◆ **What this task involves**: Using the data that follows, output only the lines from the line with "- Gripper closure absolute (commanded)" up to and including the line with "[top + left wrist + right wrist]", exactly, leaving pictures aside.

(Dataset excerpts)
######

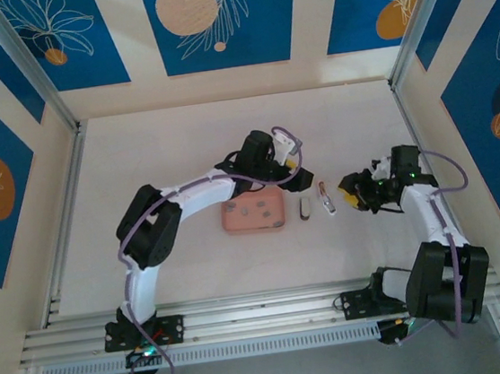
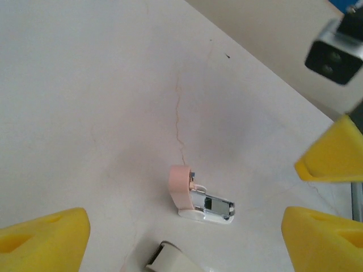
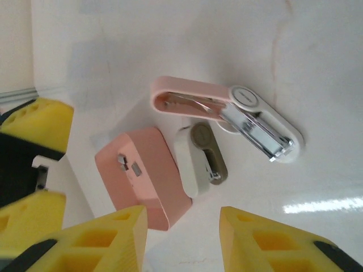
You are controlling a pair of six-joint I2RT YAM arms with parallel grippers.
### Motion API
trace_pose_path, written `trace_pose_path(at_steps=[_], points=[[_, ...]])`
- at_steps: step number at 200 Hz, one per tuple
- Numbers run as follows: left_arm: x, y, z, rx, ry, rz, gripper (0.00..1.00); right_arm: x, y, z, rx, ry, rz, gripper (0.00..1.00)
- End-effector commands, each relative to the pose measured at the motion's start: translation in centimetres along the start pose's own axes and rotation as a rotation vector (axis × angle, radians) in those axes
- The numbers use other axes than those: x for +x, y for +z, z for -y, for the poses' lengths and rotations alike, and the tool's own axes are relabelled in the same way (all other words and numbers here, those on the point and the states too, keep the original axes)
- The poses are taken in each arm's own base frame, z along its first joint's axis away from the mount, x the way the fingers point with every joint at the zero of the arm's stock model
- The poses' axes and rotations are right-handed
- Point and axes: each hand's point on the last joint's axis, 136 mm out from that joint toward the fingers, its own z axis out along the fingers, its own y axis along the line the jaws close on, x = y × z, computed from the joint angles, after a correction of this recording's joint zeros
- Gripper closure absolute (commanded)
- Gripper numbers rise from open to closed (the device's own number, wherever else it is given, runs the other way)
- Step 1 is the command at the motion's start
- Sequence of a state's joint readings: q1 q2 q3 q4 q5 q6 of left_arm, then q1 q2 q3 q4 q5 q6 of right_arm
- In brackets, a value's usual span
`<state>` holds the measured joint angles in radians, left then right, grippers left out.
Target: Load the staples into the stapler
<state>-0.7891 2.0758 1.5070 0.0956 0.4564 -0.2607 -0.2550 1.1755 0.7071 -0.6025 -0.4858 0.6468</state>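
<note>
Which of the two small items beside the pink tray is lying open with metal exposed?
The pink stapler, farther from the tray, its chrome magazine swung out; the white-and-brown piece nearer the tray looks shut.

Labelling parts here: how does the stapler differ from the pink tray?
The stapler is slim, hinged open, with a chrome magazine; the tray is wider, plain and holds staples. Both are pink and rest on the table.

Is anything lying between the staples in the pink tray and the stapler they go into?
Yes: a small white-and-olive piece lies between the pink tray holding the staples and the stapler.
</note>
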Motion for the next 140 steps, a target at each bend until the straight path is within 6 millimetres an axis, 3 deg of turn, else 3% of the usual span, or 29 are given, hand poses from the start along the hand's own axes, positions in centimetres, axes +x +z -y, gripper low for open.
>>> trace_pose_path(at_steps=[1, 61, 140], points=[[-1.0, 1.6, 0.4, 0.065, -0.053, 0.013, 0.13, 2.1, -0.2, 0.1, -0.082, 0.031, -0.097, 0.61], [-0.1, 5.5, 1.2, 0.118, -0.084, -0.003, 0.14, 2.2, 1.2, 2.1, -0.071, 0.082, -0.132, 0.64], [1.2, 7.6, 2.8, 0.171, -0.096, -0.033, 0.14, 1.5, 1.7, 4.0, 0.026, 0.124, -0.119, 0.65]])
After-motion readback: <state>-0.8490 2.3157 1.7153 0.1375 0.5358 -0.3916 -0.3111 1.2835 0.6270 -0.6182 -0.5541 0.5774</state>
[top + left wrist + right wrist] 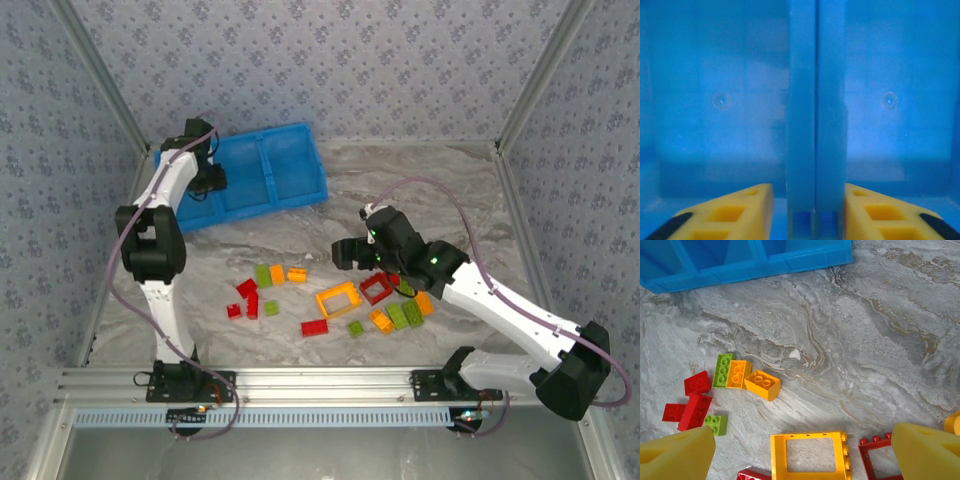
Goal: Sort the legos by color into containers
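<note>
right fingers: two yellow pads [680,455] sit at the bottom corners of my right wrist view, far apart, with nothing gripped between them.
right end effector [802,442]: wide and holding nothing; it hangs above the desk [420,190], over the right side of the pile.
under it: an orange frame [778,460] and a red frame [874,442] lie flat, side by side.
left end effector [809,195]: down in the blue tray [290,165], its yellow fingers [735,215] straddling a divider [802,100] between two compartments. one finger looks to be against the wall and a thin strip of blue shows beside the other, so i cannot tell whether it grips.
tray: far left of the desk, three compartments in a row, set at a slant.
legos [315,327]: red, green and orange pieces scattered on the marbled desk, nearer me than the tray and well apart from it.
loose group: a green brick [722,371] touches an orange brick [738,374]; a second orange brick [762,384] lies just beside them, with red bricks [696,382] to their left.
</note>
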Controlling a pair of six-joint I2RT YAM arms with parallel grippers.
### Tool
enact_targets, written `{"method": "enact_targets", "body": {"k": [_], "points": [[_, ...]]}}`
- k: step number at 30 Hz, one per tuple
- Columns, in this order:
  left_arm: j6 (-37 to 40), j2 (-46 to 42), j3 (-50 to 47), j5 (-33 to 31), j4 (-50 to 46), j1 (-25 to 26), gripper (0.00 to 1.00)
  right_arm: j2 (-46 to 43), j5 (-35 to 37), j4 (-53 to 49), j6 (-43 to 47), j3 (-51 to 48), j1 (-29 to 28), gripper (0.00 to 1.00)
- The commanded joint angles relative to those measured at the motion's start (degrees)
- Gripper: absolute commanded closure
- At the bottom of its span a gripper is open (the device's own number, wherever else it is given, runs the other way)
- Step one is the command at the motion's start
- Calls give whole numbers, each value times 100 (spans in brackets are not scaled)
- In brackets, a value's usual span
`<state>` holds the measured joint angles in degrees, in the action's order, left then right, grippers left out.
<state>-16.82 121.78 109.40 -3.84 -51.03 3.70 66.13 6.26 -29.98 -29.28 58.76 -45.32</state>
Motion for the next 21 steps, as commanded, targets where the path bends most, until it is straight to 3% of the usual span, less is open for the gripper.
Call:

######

◆ **Answer below**:
- Gripper closure absolute (commanded)
- Gripper numbers rise from open to closed (the device's own number, wherever else it is given, runs the other way)
- Step 1 is the command at the motion's start
- Sequence of a state's joint readings: q1 q2 q3 q4 q5 q6 of left_arm, then q1 q2 q3 q4 q5 q6 of right_arm
- In brackets, a value's usual span
`<state>` holds the measured joint angles in radians, left then right, grippers left out.
Target: Load the staples into the stapler
<state>-0.7891 2.0758 1.5070 0.0956 0.4564 -0.2607 -0.2550 1.1755 0.7071 -0.6025 -0.4858 0.6468</state>
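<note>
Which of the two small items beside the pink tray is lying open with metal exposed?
The pink stapler, farther from the tray, its chrome magazine swung out; the white-and-brown piece nearer the tray looks shut.

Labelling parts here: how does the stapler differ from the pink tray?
The stapler is slim, hinged open, with a chrome magazine; the tray is wider, plain and holds staples. Both are pink and rest on the table.

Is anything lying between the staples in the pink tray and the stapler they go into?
Yes: a small white-and-olive piece lies between the pink tray holding the staples and the stapler.
</note>
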Motion for the next 140 steps, a target at each bend until the straight path is within 6 millimetres an axis, 3 deg of turn, else 3% of the usual span, or 29 are given, hand poses from the start along the hand's own axes, positions in centimetres, axes +x +z -y, gripper low for open.
>>> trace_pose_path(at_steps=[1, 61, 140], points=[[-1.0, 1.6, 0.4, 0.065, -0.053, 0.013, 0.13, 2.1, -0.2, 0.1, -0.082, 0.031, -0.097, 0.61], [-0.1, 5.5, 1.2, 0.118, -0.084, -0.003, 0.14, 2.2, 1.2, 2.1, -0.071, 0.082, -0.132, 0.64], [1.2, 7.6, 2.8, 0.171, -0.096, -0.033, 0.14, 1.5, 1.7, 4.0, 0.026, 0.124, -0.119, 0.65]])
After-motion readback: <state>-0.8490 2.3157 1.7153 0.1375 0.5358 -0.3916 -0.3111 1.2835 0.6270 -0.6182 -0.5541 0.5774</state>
[top + left wrist + right wrist] 

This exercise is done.